The country in which the supplier operates and where it processes and stores data will then also need to be considered by the institution in its strategy for using ICT suppliers for services supporting a critical or important function. And this geographic consideration will also play a role in the due diligence of a new provider – particularly to assess operational risks, reputational risks and the risk that the provision of the service will preclude the imposition of sanctions.
Summary: GDPR, NIS 2 and DORA risks from a geography perspective
DORA risks, NIS 2 risks and GDPR risks: these (not only) banking regulations are linked by, among others, the obligation to think about the geographical location from where the supplier provides its services.
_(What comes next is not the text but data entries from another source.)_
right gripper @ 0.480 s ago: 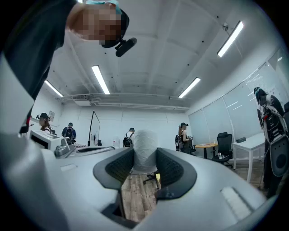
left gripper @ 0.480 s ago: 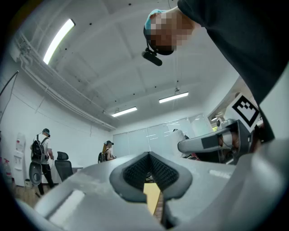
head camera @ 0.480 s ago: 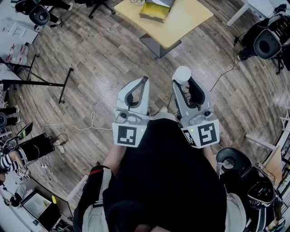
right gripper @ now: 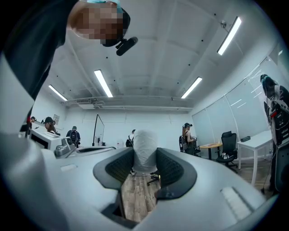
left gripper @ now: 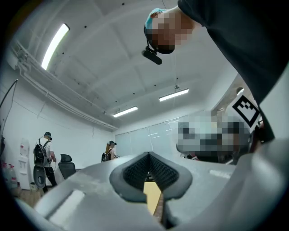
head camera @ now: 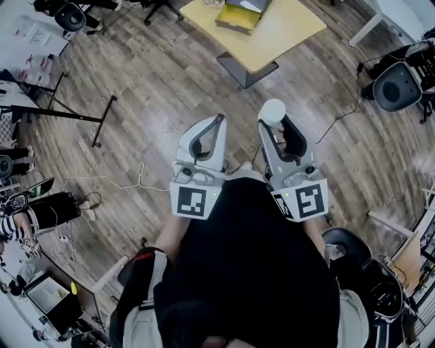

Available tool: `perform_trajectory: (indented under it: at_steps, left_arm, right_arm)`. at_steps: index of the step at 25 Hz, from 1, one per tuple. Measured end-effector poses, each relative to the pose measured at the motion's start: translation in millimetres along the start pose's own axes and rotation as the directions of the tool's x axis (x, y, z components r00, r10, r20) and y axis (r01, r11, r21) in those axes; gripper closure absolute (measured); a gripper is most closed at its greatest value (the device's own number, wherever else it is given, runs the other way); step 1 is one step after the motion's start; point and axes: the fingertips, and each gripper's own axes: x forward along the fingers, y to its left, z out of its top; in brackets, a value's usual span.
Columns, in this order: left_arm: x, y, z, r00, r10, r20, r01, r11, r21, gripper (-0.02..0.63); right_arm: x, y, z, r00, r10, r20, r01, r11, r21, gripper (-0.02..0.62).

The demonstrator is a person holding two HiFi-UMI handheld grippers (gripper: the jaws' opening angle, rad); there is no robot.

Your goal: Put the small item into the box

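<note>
Two tongs are held out ahead of the person, level and side by side above the floor (head camera: 156, 81). The left tongs (head camera: 219, 120) (left gripper: 149, 154) have their ribbed pads drawn together at the tips, with nothing between them. The right tongs (head camera: 272, 123) (right gripper: 145, 159) stand fairly wide and are clamped on the small item (head camera: 272, 111) (right gripper: 145, 146), a white round-topped piece pressed on both sides by the pads (right gripper: 118, 168).

Ahead, the yellow worktop (head camera: 279, 34) stands well apart from both tongs, its near corner pointing toward the person. The box (head camera: 239, 15) lies near the worktop's far edge, at the top of the head view. Bare wooden floor lies between the tongs and that near corner. A black stand (head camera: 68, 115) and a white cable (head camera: 115, 181) are off to the left, and an office chair (head camera: 396, 85) is off to the right.

In the right gripper view the small item stands upright, its long axis crossing the line of the jaws and its rounded end above the pads. From the head view it shows only as a round cap.
</note>
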Motion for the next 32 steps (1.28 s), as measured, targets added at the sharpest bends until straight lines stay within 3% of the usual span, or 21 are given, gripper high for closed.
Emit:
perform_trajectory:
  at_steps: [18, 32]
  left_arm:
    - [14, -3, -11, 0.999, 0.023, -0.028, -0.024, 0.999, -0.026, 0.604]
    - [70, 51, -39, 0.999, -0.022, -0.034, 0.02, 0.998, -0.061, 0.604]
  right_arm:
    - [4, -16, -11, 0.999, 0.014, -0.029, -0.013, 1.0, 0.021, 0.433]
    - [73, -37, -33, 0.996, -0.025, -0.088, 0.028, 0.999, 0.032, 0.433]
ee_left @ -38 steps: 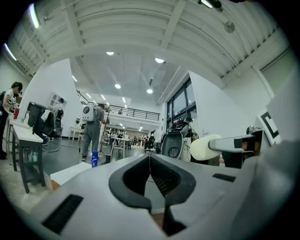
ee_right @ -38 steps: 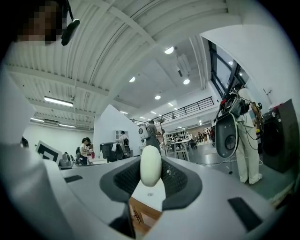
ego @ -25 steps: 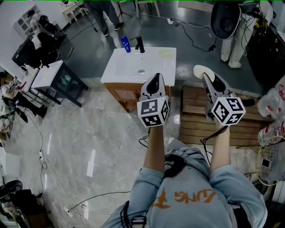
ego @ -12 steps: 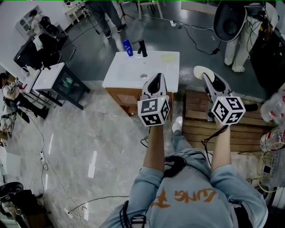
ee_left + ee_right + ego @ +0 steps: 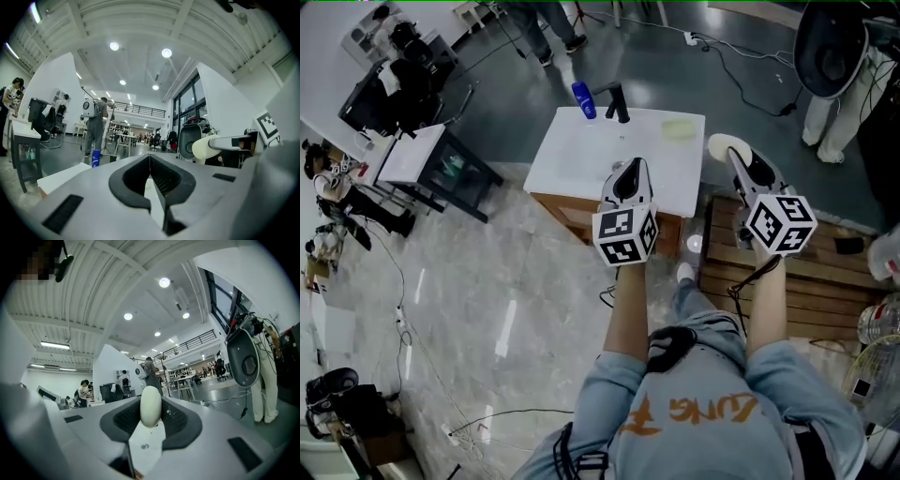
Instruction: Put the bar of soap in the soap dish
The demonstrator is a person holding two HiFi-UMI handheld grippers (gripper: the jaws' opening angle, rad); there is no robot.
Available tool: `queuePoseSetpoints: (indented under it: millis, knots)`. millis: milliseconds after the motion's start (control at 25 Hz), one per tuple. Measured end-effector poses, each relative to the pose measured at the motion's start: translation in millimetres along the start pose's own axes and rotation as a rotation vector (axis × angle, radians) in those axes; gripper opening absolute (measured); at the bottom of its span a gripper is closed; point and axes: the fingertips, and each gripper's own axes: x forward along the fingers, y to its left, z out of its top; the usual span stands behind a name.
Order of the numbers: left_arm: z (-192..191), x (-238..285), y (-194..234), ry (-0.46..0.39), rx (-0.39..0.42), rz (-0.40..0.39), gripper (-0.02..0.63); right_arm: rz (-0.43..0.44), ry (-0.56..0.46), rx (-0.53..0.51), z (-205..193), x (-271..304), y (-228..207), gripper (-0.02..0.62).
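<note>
A white oval bar of soap [image 5: 724, 146] sits between the tips of my right gripper [image 5: 735, 157], which is shut on it; in the right gripper view the soap [image 5: 151, 405] stands upright in the jaws. A pale green soap dish [image 5: 679, 129] lies at the far right corner of the white sink counter [image 5: 581, 155]. The soap hangs just right of the counter's right edge. My left gripper [image 5: 629, 171] is shut and holds nothing, over the counter's front edge. The left gripper view shows its tips meeting [image 5: 150, 157], with the soap [image 5: 205, 148] off to the right.
A blue bottle [image 5: 582, 100] and a black faucet [image 5: 618, 101] stand at the counter's back edge. A wooden pallet [image 5: 797, 272] lies to the right under my right arm. A dark side table [image 5: 441, 161] stands at the left. People, a black chair [image 5: 831, 47] and cables fill the floor behind.
Both grippers have moved forward towards the sink counter. The counter looms larger, and the left gripper now overlaps its front edge. The soap stays in the right gripper.
</note>
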Motion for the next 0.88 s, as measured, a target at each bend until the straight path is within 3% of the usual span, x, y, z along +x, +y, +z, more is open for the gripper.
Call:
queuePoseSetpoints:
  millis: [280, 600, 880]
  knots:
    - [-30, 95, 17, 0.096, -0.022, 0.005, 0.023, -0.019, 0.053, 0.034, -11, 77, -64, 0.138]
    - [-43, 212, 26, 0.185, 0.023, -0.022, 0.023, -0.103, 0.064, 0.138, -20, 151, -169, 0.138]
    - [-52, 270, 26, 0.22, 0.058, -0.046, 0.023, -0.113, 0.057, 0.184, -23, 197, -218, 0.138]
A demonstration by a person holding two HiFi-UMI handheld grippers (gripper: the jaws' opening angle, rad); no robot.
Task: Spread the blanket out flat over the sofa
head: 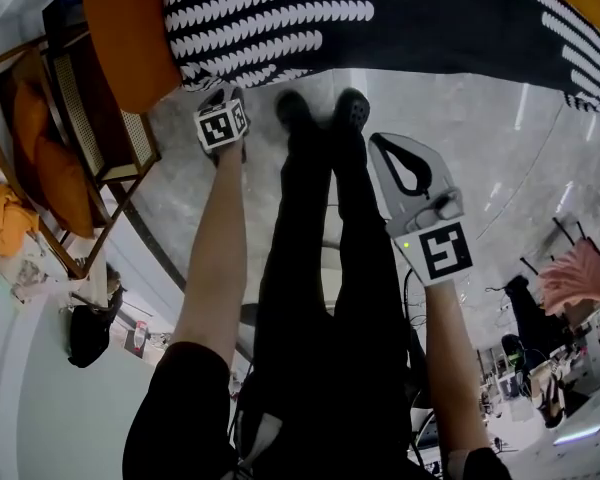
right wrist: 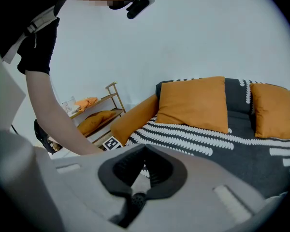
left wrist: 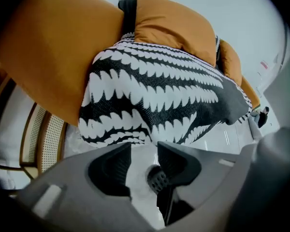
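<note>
The black blanket (head: 380, 18) with white leaf rows lies over the sofa seat, and its front edge hangs down over the sofa front. In the left gripper view the blanket (left wrist: 154, 91) drapes over the seat corner, just beyond my left gripper (left wrist: 144, 148). Those jaws stand open, with only bare floor showing between them. In the head view the left gripper (head: 218, 98) sits right at the blanket's hanging edge. My right gripper (head: 375, 143) hovers over the floor, back from the sofa, shut and empty. From the right gripper (right wrist: 144, 149) the blanket (right wrist: 222, 144) looks spread across the seat.
An orange armrest (head: 125, 28) bounds the sofa's left end. Two orange cushions (right wrist: 193, 103) lean on the backrest. A wooden rack (head: 50, 158) with an orange cushion stands left of the sofa. The person's legs and shoes (head: 320, 118) stand between the grippers on the marble floor.
</note>
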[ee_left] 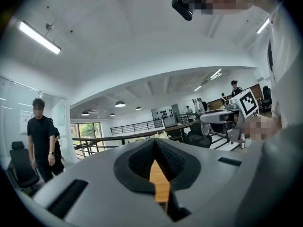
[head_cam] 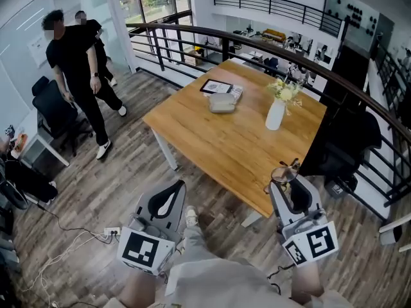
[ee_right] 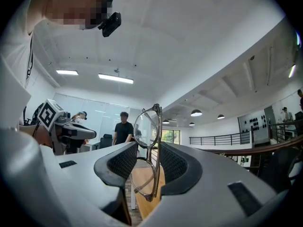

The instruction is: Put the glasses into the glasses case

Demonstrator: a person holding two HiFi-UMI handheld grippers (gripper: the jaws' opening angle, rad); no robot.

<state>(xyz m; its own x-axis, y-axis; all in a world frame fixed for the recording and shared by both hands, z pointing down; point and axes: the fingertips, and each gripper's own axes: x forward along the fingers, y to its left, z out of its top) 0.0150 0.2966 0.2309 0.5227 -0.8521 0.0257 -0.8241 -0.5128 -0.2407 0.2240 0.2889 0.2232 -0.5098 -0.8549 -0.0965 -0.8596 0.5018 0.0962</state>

For GDPR, the adequacy decision for the US helped, but for NIS 2 and DORA, banks will have new obligations.
National borders continue to play a big role in regulation. While the Adequacy Decision has made it easier to use US suppliers, nothing has changed for other non-EU/EEA countries. In addition to the GDPR, NIS 2 and DORA introduce new requirements regarding the country from and where the supplier operates.
This is a machine translation. Please excuse any possible errors.